主要用于个人项目的记录,经验仅供参考,保持开源的习惯,如有问题建议请反馈至我修改完善。
方案一:C++绑定Python
缘由
python多用于深度学习算法的设计,c++多用于软件等设计。可以使用c++调用python脚本进行训练,但是在多次重复的训练和识别中,计算冗余过大,因此,希望可以通过c++调用python的模块或者函数,进行设计。
可行性
python自带了一个c的api,允许c c++程序进行调用, simple demo
//初始化python解释器
Py_Initialize();
//运行python代码
PyRun_SimpleString("print('Hello from Python!')");
//结束python解释器
Py_Finalize();
python依然预先完成,在c++工程中,通过调用模块和函数的方法进行代码工程的整合,可以使用第三方的库,Boost.Python、pybind11、SWIG
希望的结果
qt c++中可以调用python模块 函数进行算法 和未知软件的设计
简单demo
#include <pybind11/pybind11.h>
namespace py = pybind11;
int main() {
py::scoped_interpreter guard{}; // 启动Python解释器
py::module_ sys = py::module_::import("sys");
sys.attr("path").attr("append")("/path/to/your/python/deep_learning_scripts"); // 添加脚本路径
py::module_ dlModule = py::module_::import("train_model"); // 导入训练模块
dlModule.attr("train")("my_dataset.csv", "model_output"); // 调用训练函数
return 0;
}
pybind11的地址
pybind11可以实现C++11和Python之间的无缝连接。pybind11是一个轻量级的头文件库,它在 Python 中公开 C++ 类型,反之亦然,主要用于创建现有 C++ 代码的 Python 绑定。
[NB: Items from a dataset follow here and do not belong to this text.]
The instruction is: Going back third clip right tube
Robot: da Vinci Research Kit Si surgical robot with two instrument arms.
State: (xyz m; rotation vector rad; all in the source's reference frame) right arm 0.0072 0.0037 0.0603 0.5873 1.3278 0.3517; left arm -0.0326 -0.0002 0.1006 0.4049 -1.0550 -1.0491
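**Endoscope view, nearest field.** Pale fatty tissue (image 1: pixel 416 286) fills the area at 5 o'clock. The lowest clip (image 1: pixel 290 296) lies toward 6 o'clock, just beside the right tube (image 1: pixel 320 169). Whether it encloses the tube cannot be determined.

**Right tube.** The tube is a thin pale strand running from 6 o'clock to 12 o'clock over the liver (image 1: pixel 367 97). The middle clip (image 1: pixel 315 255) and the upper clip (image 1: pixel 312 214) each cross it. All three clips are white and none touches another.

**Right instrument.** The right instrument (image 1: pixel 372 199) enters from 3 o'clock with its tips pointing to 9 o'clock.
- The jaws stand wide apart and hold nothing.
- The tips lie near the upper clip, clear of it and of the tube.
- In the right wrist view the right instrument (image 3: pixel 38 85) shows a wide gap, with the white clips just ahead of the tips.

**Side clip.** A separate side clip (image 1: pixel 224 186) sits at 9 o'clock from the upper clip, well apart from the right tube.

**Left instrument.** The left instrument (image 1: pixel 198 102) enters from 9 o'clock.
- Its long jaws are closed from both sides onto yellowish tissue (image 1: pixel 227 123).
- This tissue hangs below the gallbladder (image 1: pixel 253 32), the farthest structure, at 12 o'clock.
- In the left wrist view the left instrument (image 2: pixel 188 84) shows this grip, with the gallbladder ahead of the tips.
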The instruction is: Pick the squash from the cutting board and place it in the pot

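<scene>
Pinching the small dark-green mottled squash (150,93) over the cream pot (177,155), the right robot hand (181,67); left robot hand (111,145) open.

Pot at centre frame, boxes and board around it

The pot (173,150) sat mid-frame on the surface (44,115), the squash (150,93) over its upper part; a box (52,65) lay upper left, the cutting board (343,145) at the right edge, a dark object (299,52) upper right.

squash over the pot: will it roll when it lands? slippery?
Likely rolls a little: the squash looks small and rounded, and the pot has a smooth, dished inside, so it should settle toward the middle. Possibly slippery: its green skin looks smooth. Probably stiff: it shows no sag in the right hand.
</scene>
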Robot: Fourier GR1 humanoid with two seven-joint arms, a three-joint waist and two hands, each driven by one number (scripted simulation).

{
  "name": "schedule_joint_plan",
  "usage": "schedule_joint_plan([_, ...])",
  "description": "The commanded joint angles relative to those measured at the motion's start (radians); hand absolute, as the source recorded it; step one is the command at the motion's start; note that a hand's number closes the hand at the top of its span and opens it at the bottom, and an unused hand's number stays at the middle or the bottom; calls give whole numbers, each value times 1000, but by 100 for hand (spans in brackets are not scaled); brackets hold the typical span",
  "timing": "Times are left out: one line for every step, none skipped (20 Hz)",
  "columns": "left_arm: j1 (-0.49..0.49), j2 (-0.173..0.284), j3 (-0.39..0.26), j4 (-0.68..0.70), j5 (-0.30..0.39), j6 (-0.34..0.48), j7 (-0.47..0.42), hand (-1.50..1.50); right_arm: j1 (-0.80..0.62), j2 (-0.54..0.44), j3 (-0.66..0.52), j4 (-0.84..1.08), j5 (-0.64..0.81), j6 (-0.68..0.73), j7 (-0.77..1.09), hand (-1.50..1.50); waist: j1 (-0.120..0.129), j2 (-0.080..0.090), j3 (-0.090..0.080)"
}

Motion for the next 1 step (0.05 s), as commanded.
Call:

方案二:使用torch的C++的接口(libtorch)
Visual Studio 2019 配置 libtorch
链接:https://blog.csdn.net/qq_44747572/article/details/121510739
配置libtorch 一定要区分cpu还是gpu。debug还是release,因为对应下载的版本不一样
https://blog.csdn.net/weixin_43742643/article/details/115218126
libtorch运行mnist分类 在cpu上运
#include <torch/torch.h>
#include <torch/script.h>
#include <opencv2/opencv.hpp>
#include <iostream>
#include <iomanip>
/* 博客:陨星落云
https://blog.csdn.net/qq_28368377/article/details/122289830
*/
// 定义网络模型
struct Net : torch::nn::Module {
//构造函数(初始化),设计网络结构
Net() {
// 构造并注册了3个全连接层.
fc1 = register_module("fc1", torch::nn::Linear(784, 64));
fc2 = register_module("fc2", torch::nn::Linear(64, 32));
fc3 = register_module("fc3", torch::nn::Linear(32, 10));
}
// 网络前向传播
torch::Tensor forward(torch::Tensor x) {
// Use one of many tensor manipulation functions.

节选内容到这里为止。